“Bunda, nanti sepulang sekolah, Enji boleh main dulu, nggak?” Anggi, putriku satu-satunya berbicara dengan mulut yang masih mengunyah roti selai cokelat kesukaannya. Pagi hari seperti biasa, aku, Mas Ben, dan buah hati kami tersebut, menikmati sarapan sebelum beraktivitas.

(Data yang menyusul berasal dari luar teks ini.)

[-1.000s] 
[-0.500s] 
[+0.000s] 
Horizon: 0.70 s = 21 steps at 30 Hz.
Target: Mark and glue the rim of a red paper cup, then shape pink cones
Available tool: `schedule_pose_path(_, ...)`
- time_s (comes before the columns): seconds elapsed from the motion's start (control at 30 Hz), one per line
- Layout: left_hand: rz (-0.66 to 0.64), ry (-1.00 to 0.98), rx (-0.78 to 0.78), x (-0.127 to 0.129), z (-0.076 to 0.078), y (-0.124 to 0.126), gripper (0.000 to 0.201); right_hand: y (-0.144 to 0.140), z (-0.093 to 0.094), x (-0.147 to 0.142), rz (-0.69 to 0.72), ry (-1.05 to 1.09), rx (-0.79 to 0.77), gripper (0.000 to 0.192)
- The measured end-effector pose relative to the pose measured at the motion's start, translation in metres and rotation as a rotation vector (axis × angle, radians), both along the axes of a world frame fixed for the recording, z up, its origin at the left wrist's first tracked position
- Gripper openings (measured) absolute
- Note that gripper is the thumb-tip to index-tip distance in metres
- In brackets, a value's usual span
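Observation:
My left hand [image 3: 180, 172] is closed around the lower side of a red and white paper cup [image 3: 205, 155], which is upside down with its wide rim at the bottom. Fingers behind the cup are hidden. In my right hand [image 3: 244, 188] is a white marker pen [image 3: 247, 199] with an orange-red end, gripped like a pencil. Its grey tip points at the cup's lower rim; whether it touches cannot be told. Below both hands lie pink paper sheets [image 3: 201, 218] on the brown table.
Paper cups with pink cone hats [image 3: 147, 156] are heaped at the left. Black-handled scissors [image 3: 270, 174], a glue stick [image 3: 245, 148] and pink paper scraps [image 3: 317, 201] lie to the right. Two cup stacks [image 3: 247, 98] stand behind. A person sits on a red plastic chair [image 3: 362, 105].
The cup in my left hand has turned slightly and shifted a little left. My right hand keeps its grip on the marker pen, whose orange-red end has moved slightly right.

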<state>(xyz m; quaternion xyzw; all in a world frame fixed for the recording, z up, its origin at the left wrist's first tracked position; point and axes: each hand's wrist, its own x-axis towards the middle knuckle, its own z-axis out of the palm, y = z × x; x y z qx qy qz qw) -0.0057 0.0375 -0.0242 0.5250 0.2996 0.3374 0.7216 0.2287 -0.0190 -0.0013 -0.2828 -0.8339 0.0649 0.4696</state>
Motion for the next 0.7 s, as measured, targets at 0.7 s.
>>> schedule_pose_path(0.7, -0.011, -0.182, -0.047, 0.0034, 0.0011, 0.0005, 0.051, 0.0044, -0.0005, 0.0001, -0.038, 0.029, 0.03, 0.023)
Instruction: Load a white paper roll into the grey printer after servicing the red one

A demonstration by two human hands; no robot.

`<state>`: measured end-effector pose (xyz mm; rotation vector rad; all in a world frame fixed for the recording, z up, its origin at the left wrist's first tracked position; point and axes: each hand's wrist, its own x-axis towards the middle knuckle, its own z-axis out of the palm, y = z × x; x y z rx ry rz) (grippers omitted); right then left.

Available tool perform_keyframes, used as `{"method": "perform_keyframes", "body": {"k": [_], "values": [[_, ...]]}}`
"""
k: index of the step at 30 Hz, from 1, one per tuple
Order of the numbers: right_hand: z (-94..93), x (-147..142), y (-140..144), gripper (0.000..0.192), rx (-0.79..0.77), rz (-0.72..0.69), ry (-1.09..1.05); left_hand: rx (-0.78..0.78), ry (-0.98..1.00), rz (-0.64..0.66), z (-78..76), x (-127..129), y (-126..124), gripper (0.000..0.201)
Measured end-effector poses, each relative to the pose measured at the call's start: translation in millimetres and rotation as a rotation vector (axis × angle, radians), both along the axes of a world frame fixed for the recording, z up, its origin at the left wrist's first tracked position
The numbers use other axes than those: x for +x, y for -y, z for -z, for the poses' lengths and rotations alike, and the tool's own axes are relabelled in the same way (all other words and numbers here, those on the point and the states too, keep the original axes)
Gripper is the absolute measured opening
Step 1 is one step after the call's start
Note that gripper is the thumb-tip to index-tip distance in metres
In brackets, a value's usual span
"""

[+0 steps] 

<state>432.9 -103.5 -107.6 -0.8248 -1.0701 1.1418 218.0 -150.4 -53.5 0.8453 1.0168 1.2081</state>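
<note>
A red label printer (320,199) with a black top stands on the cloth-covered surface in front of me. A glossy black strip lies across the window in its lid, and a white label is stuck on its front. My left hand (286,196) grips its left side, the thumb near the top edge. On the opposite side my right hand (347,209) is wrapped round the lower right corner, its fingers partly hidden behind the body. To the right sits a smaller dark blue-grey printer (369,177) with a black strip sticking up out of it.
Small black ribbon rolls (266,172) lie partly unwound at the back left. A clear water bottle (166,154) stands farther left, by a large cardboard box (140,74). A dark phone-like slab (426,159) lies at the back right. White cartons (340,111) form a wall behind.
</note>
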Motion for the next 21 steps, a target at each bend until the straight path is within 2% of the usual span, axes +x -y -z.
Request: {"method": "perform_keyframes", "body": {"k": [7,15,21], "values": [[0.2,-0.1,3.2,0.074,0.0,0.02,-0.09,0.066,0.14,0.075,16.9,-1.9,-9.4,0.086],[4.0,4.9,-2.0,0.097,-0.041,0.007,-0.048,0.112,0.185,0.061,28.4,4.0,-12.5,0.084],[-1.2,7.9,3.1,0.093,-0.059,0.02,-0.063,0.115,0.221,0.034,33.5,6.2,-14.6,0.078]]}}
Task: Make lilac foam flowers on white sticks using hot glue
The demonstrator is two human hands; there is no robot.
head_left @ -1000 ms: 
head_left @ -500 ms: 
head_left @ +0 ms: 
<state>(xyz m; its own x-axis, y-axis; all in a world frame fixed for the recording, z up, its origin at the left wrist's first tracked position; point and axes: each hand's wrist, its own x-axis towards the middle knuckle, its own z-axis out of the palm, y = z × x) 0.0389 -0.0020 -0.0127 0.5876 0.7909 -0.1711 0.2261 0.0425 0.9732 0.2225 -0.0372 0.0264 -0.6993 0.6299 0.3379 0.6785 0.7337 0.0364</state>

“Boleh. Tapi gak bisa lama-lama, ya. Ingat, Enji harus belajar. Empat hari lagi olimpiade matematika dimulai, lho.”
“Ya, Bunda.”
Begitulah, aku berusaha mengingatkan jadwal harian putri kesayangan itu. Dia memang satu-satunya harapanku dan Mas Ben ke depan. Untuk itu, tidak salah jika aku ingin membentuknya sedari kecil. Sama hal seperti aku yang dulu dibentuk oleh mendiang kakeknya. Perihal prestasi sekolah maupun di luar sekolah menjadi hal yang sangat penting ditanamkan Ayah untukku. Alhasil, kuterapkan semua itu kepada Anggi. Bahkan, sejak dia mengenyam pendidikan di taman kanak-kanak.
“Dengan prestasi, kamu akan dihargai orang, Cindy.” Entah mengapa, pesan Ayah itu terus tergiang-ngiang di telinga sampai sekarang.
Tidak masalah, karena memang pada dasarnya aku pun sendiri suka belajar dan tantangan. Beasiswa untuk siswa terbaik di sekolah, piala lomba, piagam penghargaan, kerap kali menjadi langgananku dalam memperolehnya, baik dari kegiatan akademik maupun non akademik. Meskipun sebenarnya cukup telat, sebab baru di tingkat pertama sekolah menengah, aku mulai berprestasi.
Bekal roti kumasukkan ke dalam tas ransel sekolah berwarna merah muda milik Anggi. Setelah menuntaskan sarapan, kami saling berpamitan dan bergegas menuju mobil. Sesuai kesepakatan bersama, Mas Ben pergi kerja sendiri dengan mobilnya, sedangkan aku dan Anggi berada dalam satu mobil lainnya. Itu karena kantorku dan sekolah Anggi mempunyai arah yang sama.
***
Seminggu berlalu. Seperti harapanku, medali dan piala olimpiade matematika sudah di tangan Anggi. Penghargaan ke sekian kalinya yang dia dapatkan dari berbagai macam lomba yang diikuti. Anggi seolah sudah tidak kesulitan lagi mengalahkan pesaingnya. Itu karena kedisiplinan belajar yang selalu aku terapkan padanya, disamping memanggil guru les khusus untuk membantunya.
Lagi-lagi aku tersenyum bangga. Kupeluk gadis kecilku itu dengan penuh rasa sayang.
“Enji lebih hebat dari Bunda. Dulu, saat kelas lima seperti Enji, Bunda masih belum dapat piala apa-apa, lho,” selorohku yang membuat bibir mungilnya membulat menyerupai huruf o.